Aptitude

Landing Page
Location Selection
Eligibility Assessment through a series of question
Results Section
Identified Assessments

Project Story

What Inspired Us Millions of people rely on public systems for stability, whether for educational funding, housing support, or emergency disaster services. However, these systems are chronically fragmented, heavily bureaucratic, and incredibly hard to navigate, especially for individuals operating under stress. We observed that students and families—across regions like Malawi, Zambia, and the United States, frequently miss out on life-changing support simply because the eligibility criteria are buried in dense, confusing jargon.

Our mission was to build the AI-Powered Benefits Navigator: a platform that translates complex rules into plain language, acting as a personalized digital caseworker to turn systemic confusion into clarity and actionable next steps.

How We Built It The platform is engineered as a full-stack Next.js application, prioritizing speed, accessibility, and precision. We deliberately avoided a lazy "open-ended chat" interface. Instead, we built a dynamic Conversational Triage Engine. Users state their problem in plain English, and the AI generates a rapid-fire, context-aware multiple-choice UI to gracefully collect the missing pieces of their profile.

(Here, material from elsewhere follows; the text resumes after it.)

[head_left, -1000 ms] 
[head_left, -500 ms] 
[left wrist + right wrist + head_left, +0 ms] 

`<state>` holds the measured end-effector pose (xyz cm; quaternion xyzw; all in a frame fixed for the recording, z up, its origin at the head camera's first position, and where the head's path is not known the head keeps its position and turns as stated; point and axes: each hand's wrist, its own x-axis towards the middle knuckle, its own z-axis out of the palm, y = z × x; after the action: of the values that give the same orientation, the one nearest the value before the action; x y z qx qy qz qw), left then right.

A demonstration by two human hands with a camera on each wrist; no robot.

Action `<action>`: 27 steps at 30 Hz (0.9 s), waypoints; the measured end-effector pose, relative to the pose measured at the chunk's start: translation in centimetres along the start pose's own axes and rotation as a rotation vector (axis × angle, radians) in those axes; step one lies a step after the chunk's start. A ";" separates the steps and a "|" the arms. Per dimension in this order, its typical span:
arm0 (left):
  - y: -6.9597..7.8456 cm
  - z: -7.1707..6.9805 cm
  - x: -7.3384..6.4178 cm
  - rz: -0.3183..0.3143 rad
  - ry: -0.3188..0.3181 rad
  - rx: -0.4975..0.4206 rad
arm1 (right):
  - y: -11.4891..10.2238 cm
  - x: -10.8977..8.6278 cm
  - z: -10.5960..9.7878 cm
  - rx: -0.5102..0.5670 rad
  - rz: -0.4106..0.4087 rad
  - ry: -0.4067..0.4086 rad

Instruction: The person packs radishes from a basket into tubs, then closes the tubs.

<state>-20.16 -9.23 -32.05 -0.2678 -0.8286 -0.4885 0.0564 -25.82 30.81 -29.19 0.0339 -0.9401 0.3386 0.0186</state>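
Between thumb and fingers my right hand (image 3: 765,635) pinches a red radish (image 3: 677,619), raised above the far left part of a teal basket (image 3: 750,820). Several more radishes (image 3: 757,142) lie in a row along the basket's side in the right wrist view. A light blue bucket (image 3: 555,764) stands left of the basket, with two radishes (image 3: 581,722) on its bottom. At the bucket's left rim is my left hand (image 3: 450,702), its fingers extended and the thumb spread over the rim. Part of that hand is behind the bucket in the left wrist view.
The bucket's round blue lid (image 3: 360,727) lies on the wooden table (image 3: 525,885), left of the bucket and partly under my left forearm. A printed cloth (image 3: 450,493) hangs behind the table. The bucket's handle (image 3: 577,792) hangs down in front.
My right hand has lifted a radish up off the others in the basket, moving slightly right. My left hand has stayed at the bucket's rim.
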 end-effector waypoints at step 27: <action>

Our backend is built on a resilient, two-stage Retrieval-Augmented Generation (RAG) architecture using OpenAI models via Azure/GitHub inference endpoints:

Stage-One Retrieval & Query Expansion: We utilize Pinecone as our vector database. When a user submits a prompt, we embed the text and apply metadata filtering. Because users might type "USA" while the database holds "United States", we built a custom Query Expansion and Soft Fallback engine to guarantee robust matching. The search evaluates the proximity between the user's vectorized profile $U$ and the program constraint vectors $P$ using cosine similarity:

$$S_C(U, P) = \frac{\sum_{i=1}^{n} U_i P_i}{\sqrt{\sum_{i=1}^{n} U_i^2} \sqrt{\sum_{i=1}^{n} P_i^2}}$$

The Dynamic Triage Engine: Using Few-Shot Prompting, we instruct the LLM to cross-reference the retrieved rules against the user's initial statement. It automatically drops questions the user already answered (e.g., if they say "I am a student," it skips enrollment questions) and generates highly empathetic, descriptive multiple-choice questions to fill the gaps.
Stage-Two Context Hydration: Once the assessment concludes, the backend takes the parent_source_id of the winning matches and reaches back into the vector database to extract only the specific application workflows, required documents, and institutional cautions tied to those exact programs. (Note: To accelerate our local testing and model evaluation for this logic, we leveraged the ROCm ecosystem and AMD GPU infrastructure).

Challenges We Faced

The 8,000 Token Limit Wall: Our database returns massive amounts of rich data (application steps, institutional cautions, legal rules). Passing all of this into gpt-4o instantly triggered 413 Payload Too Large errors. We solved this by implementing strict top-K slicing and aggressively instructing the LLM to "ruthlessly summarize" the data into concise, 10-word, mobile-friendly bullet points, ensuring we stayed safely within context limits while preserving UI elegance.
Brittle Database Filters: Initially, if a user requested "education loans" but the database chunk was tagged "education_support", the system threw a "No Programs Found" error. We engineered an alias-mapping and fallback routing system so the AI dynamically adjusts its search constraints if the strict filters return empty.
Responsible AI & Over-Reliance: Our primary ethical challenge was preventing the AI from definitively telling a vulnerable user "you qualify," which could lead to disastrous real-world consequences if a nuance was misinterpreted. We mitigated this by hardcoding strict guardrails. The system forces conditional framing ("You may qualify") and specifically injects mandatory Human Verification Points into the UI, ensuring the user always knows exactly which human authority to contact for the final decision.

What We Learned We learned that when applying data science to civic tech, the architecture of the guardrails is just as critical as the intelligence of the model.